Total broadcast time. If a channel streamed for two hours, that’s two hours streamed regardless of how many viewers they had. Sum of all session durations in the window.

Followers

Total follower count on Kick.com at the most recent moment we sampled the channel. Live channels are sampled every 5 minutes, non-live channels rotate through a slower queue (so a non-live channel’s “total followers” can lag the true count by a few hours).

Followers gained

Delta in follower count over the chosen window. For a stream it’s the difference between samples bracketing the broadcast. For a 30-day window it’s the difference between the latest sample and the sample taken 30 days ago. When no sample exists exactly at the window boundary, the nearest snapshots before and after are used; this introduces at most ~5 minutes of attribution error per stream.

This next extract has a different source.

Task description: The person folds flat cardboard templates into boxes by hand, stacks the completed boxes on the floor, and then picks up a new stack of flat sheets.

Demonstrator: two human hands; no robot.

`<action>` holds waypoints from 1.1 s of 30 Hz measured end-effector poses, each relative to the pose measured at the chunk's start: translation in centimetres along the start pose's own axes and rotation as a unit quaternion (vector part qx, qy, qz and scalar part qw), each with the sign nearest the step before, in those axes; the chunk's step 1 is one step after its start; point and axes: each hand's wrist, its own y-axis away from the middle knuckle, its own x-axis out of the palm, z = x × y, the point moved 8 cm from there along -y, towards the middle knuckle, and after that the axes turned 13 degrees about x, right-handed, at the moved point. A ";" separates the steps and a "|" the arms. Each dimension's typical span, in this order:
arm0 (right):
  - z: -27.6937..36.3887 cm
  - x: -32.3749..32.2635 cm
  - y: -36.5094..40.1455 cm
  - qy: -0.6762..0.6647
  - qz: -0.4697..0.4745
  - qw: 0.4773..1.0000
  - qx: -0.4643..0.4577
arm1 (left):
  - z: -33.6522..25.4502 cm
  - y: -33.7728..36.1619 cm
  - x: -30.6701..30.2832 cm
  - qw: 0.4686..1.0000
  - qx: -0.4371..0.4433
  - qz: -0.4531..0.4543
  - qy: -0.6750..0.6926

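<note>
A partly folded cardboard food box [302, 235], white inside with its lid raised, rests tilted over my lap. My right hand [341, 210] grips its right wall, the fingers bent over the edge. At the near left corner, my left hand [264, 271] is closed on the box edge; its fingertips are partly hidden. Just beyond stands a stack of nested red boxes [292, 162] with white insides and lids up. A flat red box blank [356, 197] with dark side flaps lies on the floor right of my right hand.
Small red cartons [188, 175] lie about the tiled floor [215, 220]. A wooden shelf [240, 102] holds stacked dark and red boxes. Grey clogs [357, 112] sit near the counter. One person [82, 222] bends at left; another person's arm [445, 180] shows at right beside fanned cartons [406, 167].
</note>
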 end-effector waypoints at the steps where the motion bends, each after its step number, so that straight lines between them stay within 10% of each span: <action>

Followers gained (per category)

On a channel’s “Most streamed games” table, followers gained is the session-level delta attributed to each category in proportion to how much of the stream the channel spent on it. If a streamer gained 1,000 followers across a 5-hour broadcast split as 4 hours of Just Chatting and 1 hour of GTA, Just Chatting is credited with +800 and GTA with +200.

Live now / Live channels

Channels currently broadcasting at the moment of the snapshot. Deduplicated to one row per channel (occasionally a stream-restart race produces two open sessions briefly; we collapse them). Excludes channels filtered by the bot rule below.

Bot filter

Channels whose current viewer count exceeds their total follower count are hidden from all live displays and rankings. A 6,000-viewer channel with 12 followers is almost certainly view-botted; real audiences correlate with real follower counts. This removes about 6% of nominally-live channels from public views.

Partner

Kick’s top-tier creator program: channels with the partner badge on Kick.com get a green shield on Kick Info rankings. Partner status is read from Kick’s channel endpoint and refreshed when the channel’s metadata is re-fetched (every six hours at minimum).

Verified

Kick’s identity-verification badge, applied independently of partner status. Verified channels have confirmed their identity with Kick. Less common than the partner badge.

Total views

The all-time view counter Kick.com displays on each channel profile. Reflects cumulative views since the channel was created on Kick, including views from before we started tracking. We refresh it on every follower sample.

Avg concurrent viewers (language)

Total viewer-hours from every channel tagged with that language, divided by hours in the window. So a language with many low-viewer streams and a language with few high-viewer streams can produce the same average — the metric captures total audience attention, not number of channels.

Avg concurrent channels (language)

Total broadcast-hours from every channel tagged with that language, divided by hours in the window. Tells you how many channels in that language were typically live at any given moment across the window.

Range (7D / 14D / 30D / All)

The lookback window for time-windowed metrics. “7D” means “the last 7 days”, ending now. “All” means every record we have for the channel, from the moment we discovered them to now. Range only affects time-windowed columns; all-time peak and current follower count are the same regardless of which range is selected.

Uptime

For a stream that’s currently live, the elapsed time since the stream started, displayed on channel pages. Computed as now − stream.startedAt.

Discovery delay

The gap between when a streamer goes live and when we first record a viewer snapshot for them. Usually 0–5 minutes depending on where they fall in Kick’s live directory when our walk runs. Rarely longer than 10 minutes.

Materialised table

A pre-computed table that the collector rebuilds on a cron schedule. Used for the rankings, language splits, live snapshot and home-page KPIs so pages render in milliseconds rather than running the heavy aggregation per request. See the methodology page for details.

Cache-control / Edge cache

Cloudflare’s caching layer. Each unique URL is cached independently with a TTL between 30 seconds (home) and 1 year (immutable images). The cache is what makes the site survive traffic spikes — see methodology for the per-path TTLs.